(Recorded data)
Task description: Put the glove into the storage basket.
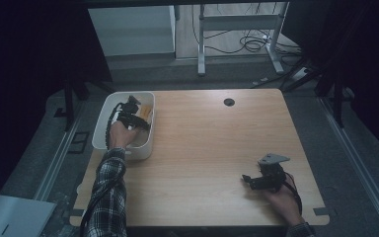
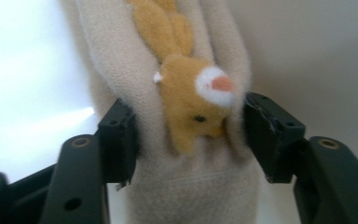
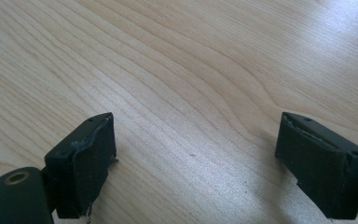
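in the high view the left gripper dips into a white bin at the table's left edge, and its jaws are lost among the dim contents — little shows there beyond a strip of orange. the left gripper view brings it close: a beige plush toy bearing a small orange animal with a white muzzle, its top and bottom cut off by the frame, sits between the pads, which press into its sides. to the right, the right gripper rests on bare wood, jaws spread wide — nothing between them.
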### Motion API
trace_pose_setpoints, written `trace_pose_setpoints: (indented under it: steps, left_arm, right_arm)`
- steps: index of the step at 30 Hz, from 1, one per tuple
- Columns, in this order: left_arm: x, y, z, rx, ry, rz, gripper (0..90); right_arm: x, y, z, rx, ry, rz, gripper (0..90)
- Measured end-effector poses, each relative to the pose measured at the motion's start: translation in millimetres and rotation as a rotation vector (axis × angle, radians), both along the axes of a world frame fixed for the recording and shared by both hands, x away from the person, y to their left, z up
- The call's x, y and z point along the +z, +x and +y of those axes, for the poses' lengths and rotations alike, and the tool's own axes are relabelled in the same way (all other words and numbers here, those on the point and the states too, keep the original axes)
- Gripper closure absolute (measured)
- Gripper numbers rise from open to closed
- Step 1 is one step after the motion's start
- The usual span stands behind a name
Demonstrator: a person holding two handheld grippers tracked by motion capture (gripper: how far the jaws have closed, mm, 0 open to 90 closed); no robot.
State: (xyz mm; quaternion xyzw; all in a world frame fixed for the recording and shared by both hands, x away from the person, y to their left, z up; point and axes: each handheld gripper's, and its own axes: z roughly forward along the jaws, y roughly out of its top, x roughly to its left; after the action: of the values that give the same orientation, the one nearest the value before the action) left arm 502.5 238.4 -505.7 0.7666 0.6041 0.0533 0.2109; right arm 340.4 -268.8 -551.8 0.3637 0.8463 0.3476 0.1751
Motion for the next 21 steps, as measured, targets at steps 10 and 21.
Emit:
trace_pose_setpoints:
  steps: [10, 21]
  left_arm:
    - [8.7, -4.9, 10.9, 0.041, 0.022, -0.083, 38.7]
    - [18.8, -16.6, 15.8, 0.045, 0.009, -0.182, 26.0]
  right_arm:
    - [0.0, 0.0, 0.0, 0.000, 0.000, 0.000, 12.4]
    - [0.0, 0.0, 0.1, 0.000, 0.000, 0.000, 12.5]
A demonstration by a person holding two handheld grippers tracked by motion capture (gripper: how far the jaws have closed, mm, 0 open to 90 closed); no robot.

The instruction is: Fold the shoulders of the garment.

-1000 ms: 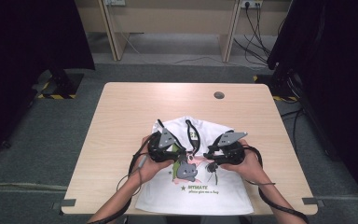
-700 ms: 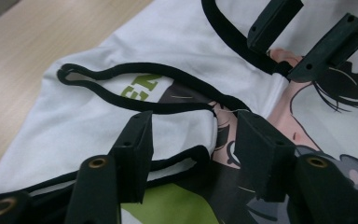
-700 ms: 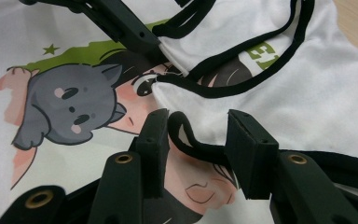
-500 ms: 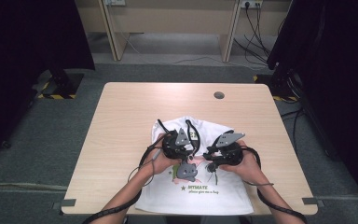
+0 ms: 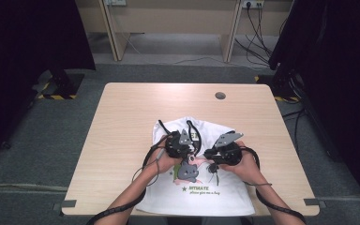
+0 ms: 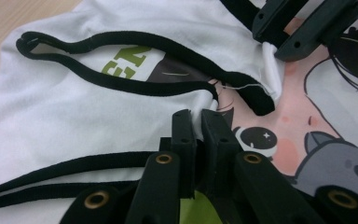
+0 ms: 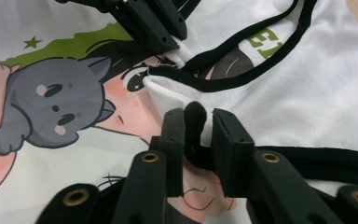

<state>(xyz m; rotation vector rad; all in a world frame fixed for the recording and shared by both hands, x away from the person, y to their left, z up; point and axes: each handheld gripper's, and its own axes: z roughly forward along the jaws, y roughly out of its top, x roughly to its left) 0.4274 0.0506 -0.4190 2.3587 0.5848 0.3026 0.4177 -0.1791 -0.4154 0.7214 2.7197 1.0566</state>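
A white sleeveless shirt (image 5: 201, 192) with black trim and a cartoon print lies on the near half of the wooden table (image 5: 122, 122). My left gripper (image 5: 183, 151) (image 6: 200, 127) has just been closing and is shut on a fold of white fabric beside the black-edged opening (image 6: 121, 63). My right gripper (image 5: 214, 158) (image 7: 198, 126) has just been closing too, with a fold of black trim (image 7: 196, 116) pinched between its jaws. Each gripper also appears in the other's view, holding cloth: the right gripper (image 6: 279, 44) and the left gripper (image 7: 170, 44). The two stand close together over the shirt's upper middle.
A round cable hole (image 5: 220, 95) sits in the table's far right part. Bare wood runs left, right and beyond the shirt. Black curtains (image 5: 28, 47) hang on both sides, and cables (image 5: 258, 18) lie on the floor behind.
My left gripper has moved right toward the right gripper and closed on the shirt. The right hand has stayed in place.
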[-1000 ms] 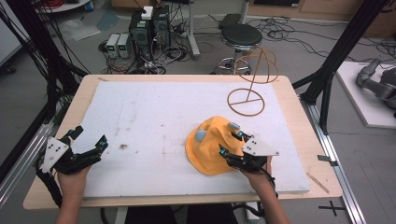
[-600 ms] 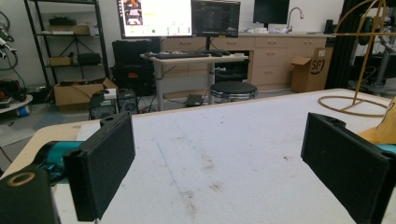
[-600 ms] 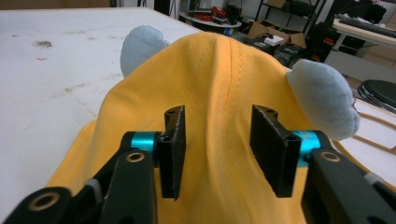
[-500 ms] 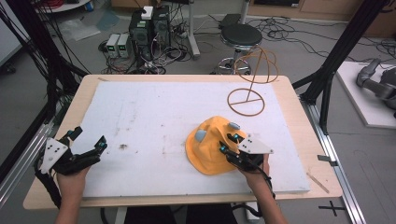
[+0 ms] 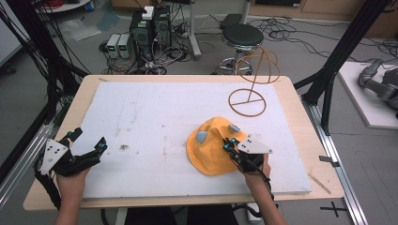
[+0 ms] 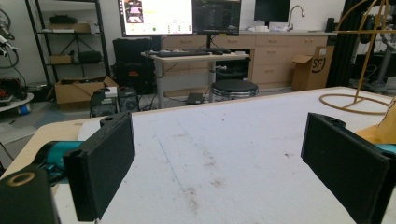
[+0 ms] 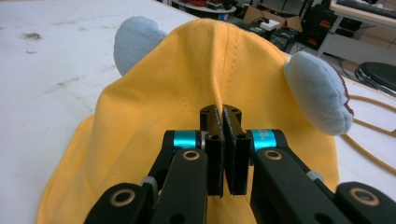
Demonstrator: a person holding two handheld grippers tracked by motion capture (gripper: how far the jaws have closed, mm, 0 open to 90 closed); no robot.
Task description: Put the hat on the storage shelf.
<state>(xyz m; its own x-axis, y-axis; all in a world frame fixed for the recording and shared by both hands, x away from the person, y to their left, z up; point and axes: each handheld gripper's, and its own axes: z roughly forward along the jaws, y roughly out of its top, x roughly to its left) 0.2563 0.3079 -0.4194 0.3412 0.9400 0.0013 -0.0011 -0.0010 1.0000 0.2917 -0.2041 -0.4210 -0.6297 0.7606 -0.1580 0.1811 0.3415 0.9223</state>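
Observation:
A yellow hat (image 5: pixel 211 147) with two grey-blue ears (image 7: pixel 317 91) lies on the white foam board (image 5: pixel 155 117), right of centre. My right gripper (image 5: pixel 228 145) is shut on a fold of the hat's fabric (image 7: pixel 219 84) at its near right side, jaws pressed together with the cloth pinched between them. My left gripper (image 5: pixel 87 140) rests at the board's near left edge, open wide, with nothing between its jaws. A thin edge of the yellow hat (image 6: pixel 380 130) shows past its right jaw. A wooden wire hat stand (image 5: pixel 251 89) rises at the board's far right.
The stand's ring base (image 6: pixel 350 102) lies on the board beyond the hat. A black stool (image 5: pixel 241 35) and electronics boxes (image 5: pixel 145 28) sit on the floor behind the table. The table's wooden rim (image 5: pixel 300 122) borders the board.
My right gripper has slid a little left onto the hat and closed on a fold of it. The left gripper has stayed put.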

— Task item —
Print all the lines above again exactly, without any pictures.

— Response box —
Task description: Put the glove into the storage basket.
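in the high view the left gripper dips into a white bin at the table's left edge, and its jaws are lost among the dim contents — little shows there beyond a strip of orange. the left gripper view brings it close: a beige plush toy bearing a small orange animal with a white muzzle, its top and bottom cut off by the frame, sits between the pads, which press into its sides. to the right, the right gripper rests on bare wood, jaws spread wide — nothing between them.
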### Motion API
trace_pose_setpoints, written `trace_pose_setpoints: (indented under it: steps, left_arm, right_arm)`
- steps: index of the step at 30 Hz, from 1, one per tuple
- Columns, in this order: left_arm: x, y, z, rx, ry, rz, gripper (0..90); right_arm: x, y, z, rx, ry, rz, gripper (0..90)
- Measured end-effector poses, each relative to the pose measured at the motion's start: translation in millimetres and rotation as a rotation vector (axis × angle, radians), both along the axes of a world frame fixed for the recording and shared by both hands, x away from the person, y to their left, z up
- The call's x, y and z point along the +z, +x and +y of those axes, for the poses' lengths and rotations alike, and the tool's own axes are relabelled in the same way (all other words and numbers here, those on the point and the states too, keep the original axes)
- Gripper closure absolute (measured)
- Gripper numbers rise from open to closed
- Step 1 is one step after the motion's start
- The usual span stands behind a name
Demonstrator: a person holding two handheld grippers tracked by motion capture (gripper: how far the jaws have closed, mm, 0 open to 90 closed); no robot.
State: (xyz mm; quaternion xyzw; all in a world frame fixed for the recording and shared by both hands, x away from the person, y to their left, z up; point and axes: each handheld gripper's, and its own axes: z roughly forward along the jaws, y roughly out of its top, x roughly to its left; after the action: of the values that give the same orientation, the one nearest the value before the action) left arm 502.5 238.4 -505.7 0.7666 0.6041 0.0533 0.2109; right arm 340.4 -268.8 -551.8 0.3637 0.8463 0.3476 0.1751
Motion for the next 21 steps, as measured, targets at steps 10 and 21.
Emit:
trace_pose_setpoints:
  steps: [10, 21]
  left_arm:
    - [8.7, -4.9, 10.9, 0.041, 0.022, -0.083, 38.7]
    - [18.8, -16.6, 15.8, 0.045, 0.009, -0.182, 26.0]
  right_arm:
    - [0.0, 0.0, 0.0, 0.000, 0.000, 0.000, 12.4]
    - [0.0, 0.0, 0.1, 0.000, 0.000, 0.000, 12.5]
A demonstration by a person holding two handheld grippers tracked by motion capture (gripper: how far the jaws have closed, mm, 0 open to 90 closed); no robot.

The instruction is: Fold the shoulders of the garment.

-1000 ms: 
-700 ms: 
-700 ms: 
-500 ms: 
+0 ms: 
+0 ms: 
+0 ms: 

<state>(xyz m; rotation vector rad; all in a world frame fixed for the recording and shared by both hands, x away from the person, y to their left, z up; point and axes: each handheld gripper's, and its own axes: z roughly forward along the jaws, y roughly out of its top, x roughly to its left) 0.4274 0.0506 -0.4190 2.3587 0.5848 0.3026 0.4177 -0.1791 -0.4154 0.7214 2.7197 1.0566</state>
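A white sleeveless shirt (image 5: 201, 192) with black trim and a cartoon print lies on the near half of the wooden table (image 5: 122, 122). My left gripper (image 5: 183, 151) (image 6: 200, 127) has just been closing and is shut on a fold of white fabric beside the black-edged opening (image 6: 121, 63). My right gripper (image 5: 214, 158) (image 7: 198, 126) has just been closing too, with a fold of black trim (image 7: 196, 116) pinched between its jaws. Each gripper also appears in the other's view, holding cloth: the right gripper (image 6: 279, 44) and the left gripper (image 7: 170, 44). The two stand close together over the shirt's upper middle.
A round cable hole (image 5: 220, 95) sits in the table's far right part. Bare wood runs left, right and beyond the shirt. Black curtains (image 5: 28, 47) hang on both sides, and cables (image 5: 258, 18) lie on the floor behind.
My left gripper has moved right toward the right gripper and closed on the shirt. The right hand has stayed in place.
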[-1000 ms] 
[-600 ms] 
[-600 ms] 
[-500 ms] 
[+0 ms] 
[+0 ms] 
[+0 ms] 
Demonstrator: a person holding two handheld grippers tracked by motion capture (gripper: how far the jaws have closed, mm, 0 open to 90 closed); no robot.
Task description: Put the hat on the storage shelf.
<state>(xyz m; its own x-axis, y-axis; all in a world frame fixed for the recording and shared by both hands, x away from the person, y to their left, z up; point and axes: each handheld gripper's, and its own axes: z roughly forward along the jaws, y roughly out of its top, x roughly to its left) 0.2563 0.3079 -0.4194 0.3412 0.9400 0.0013 -0.0011 -0.0010 1.0000 0.2917 -0.2041 -0.4210 -0.6297 0.7606 -0.1580 0.1811 0.3415 0.9223</state>
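Observation:
A yellow hat (image 5: pixel 211 147) with two grey-blue ears (image 7: pixel 317 91) lies on the white foam board (image 5: pixel 155 117), right of centre. My right gripper (image 5: pixel 228 145) is shut on a fold of the hat's fabric (image 7: pixel 219 84) at its near right side, jaws pressed together with the cloth pinched between them. My left gripper (image 5: pixel 87 140) rests at the board's near left edge, open wide, with nothing between its jaws. A thin edge of the yellow hat (image 6: pixel 380 130) shows past its right jaw. A wooden wire hat stand (image 5: pixel 251 89) rises at the board's far right.
The stand's ring base (image 6: pixel 350 102) lies on the board beyond the hat. A black stool (image 5: pixel 241 35) and electronics boxes (image 5: pixel 145 28) sit on the floor behind the table. The table's wooden rim (image 5: pixel 300 122) borders the board.
My right gripper has slid a little left onto the hat and closed on a fold of it. The left gripper has stayed put.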

No further output is needed.